Consider the material that follows. How many of its lines contain "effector"? Reply with the number alone.
╭─ RECORDED INFORMATION
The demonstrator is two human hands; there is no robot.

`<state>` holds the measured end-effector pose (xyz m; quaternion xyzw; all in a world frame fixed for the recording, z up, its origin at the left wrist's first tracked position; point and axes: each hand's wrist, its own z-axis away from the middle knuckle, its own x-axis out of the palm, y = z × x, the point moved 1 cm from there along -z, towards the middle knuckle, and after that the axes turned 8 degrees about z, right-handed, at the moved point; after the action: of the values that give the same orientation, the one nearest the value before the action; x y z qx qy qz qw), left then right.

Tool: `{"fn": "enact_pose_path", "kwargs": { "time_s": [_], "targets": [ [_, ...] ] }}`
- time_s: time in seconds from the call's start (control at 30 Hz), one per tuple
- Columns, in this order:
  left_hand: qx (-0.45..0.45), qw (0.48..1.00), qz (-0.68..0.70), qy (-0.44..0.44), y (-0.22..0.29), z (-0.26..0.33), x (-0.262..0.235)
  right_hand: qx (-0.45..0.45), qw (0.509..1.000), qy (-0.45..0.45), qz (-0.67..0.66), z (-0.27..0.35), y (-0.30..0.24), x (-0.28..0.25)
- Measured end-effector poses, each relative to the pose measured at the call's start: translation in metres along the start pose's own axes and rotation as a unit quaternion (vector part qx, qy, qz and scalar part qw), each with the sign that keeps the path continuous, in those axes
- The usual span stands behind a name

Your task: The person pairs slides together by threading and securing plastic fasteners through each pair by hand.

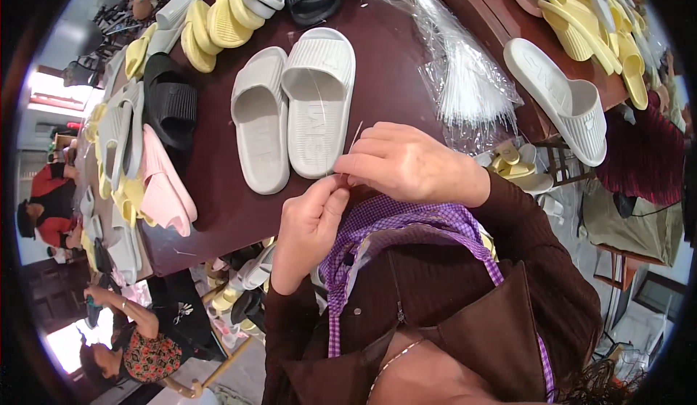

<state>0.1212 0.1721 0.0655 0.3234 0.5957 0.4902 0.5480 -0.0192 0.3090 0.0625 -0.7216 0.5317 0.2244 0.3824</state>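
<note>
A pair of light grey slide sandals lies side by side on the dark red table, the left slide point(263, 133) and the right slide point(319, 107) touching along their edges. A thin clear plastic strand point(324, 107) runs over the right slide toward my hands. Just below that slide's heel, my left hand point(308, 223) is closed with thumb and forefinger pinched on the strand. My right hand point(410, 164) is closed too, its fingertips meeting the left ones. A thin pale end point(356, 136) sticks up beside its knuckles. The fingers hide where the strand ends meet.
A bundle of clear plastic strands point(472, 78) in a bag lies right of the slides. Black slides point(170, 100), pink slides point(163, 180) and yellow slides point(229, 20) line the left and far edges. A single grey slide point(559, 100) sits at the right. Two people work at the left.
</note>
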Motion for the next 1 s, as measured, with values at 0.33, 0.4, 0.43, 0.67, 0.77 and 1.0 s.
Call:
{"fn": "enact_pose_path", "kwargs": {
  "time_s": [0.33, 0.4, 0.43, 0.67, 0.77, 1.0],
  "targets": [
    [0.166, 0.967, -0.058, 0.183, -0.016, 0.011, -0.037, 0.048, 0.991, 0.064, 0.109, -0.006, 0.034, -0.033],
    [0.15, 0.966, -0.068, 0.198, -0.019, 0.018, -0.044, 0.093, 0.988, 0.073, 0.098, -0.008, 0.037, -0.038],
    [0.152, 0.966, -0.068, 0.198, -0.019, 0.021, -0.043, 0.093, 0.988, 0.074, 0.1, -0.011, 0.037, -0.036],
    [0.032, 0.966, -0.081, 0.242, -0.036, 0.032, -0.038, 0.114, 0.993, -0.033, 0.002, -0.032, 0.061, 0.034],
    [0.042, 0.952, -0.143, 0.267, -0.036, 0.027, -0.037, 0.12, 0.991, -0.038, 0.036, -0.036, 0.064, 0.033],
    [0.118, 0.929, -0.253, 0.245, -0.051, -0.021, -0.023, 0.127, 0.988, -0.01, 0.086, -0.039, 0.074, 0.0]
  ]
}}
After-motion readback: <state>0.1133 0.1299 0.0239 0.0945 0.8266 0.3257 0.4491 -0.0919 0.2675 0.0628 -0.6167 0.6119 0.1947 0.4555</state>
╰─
OUTPUT FOR THIS EXERCISE:
2